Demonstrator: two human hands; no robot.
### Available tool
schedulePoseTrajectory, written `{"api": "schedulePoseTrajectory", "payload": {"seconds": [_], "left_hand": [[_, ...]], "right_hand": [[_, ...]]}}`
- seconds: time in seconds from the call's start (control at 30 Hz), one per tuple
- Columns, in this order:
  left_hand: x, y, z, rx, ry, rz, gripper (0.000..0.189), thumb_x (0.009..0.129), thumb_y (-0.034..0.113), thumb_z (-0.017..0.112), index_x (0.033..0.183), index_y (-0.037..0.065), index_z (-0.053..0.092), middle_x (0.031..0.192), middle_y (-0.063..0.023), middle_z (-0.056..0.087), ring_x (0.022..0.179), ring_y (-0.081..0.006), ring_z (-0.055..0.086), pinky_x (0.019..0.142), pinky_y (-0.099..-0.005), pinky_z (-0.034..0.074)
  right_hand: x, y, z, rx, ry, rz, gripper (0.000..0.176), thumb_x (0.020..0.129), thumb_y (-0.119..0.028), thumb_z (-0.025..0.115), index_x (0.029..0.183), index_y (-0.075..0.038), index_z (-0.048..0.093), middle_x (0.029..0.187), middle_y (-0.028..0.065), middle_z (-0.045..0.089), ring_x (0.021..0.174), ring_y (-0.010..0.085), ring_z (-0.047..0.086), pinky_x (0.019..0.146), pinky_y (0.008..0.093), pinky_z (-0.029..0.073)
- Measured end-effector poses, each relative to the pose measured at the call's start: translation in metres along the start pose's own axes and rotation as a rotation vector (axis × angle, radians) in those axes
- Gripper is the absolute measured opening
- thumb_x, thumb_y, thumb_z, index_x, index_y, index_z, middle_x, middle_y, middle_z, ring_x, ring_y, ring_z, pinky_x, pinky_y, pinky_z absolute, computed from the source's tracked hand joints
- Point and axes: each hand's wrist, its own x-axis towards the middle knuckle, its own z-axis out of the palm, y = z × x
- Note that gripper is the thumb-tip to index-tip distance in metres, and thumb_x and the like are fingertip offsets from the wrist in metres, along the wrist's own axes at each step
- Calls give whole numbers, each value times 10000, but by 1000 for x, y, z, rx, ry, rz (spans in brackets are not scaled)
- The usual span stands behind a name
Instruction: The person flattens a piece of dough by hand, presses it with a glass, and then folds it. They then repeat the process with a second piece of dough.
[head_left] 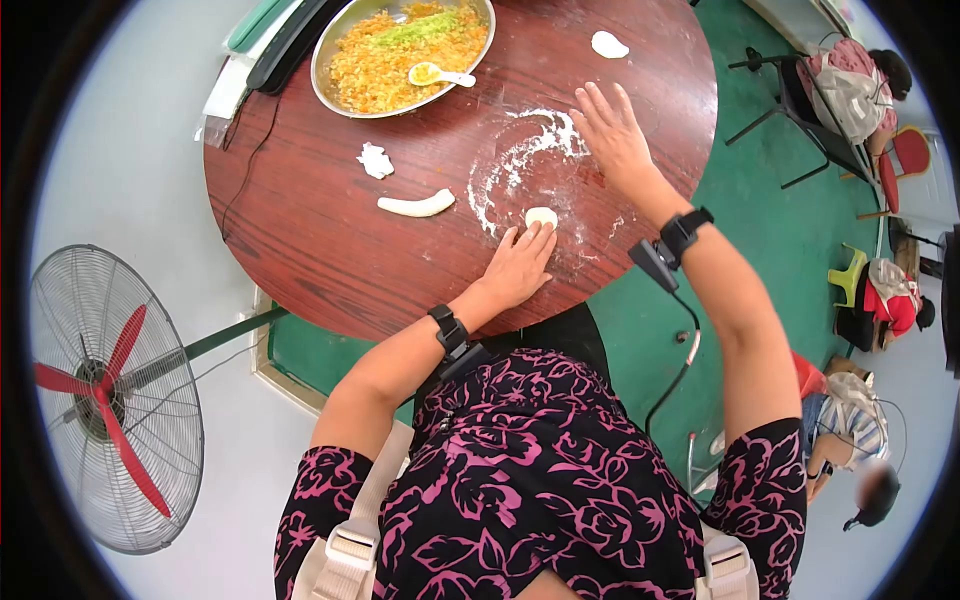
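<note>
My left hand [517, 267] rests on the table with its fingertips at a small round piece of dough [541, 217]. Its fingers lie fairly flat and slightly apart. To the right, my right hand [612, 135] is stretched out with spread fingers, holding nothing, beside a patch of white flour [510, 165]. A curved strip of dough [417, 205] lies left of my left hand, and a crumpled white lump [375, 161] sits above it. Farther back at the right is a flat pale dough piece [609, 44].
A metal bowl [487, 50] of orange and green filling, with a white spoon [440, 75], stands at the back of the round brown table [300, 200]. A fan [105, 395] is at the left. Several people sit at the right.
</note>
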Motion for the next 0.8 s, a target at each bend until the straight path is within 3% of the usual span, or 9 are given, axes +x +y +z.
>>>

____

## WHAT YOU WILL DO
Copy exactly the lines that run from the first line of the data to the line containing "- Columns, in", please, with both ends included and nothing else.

## EXERCISE OUTPUT
Demonstrator: two human hands; no robot.
### Available tool
schedulePoseTrajectory, written `{"api": "schedulePoseTrajectory", "payload": {"seconds": [_], "left_hand": [[_, ...]], "right_hand": [[_, ...]]}}`
- seconds: time in seconds from the call's start (control at 30 Hz), one per tuple
- Columns, in this order:

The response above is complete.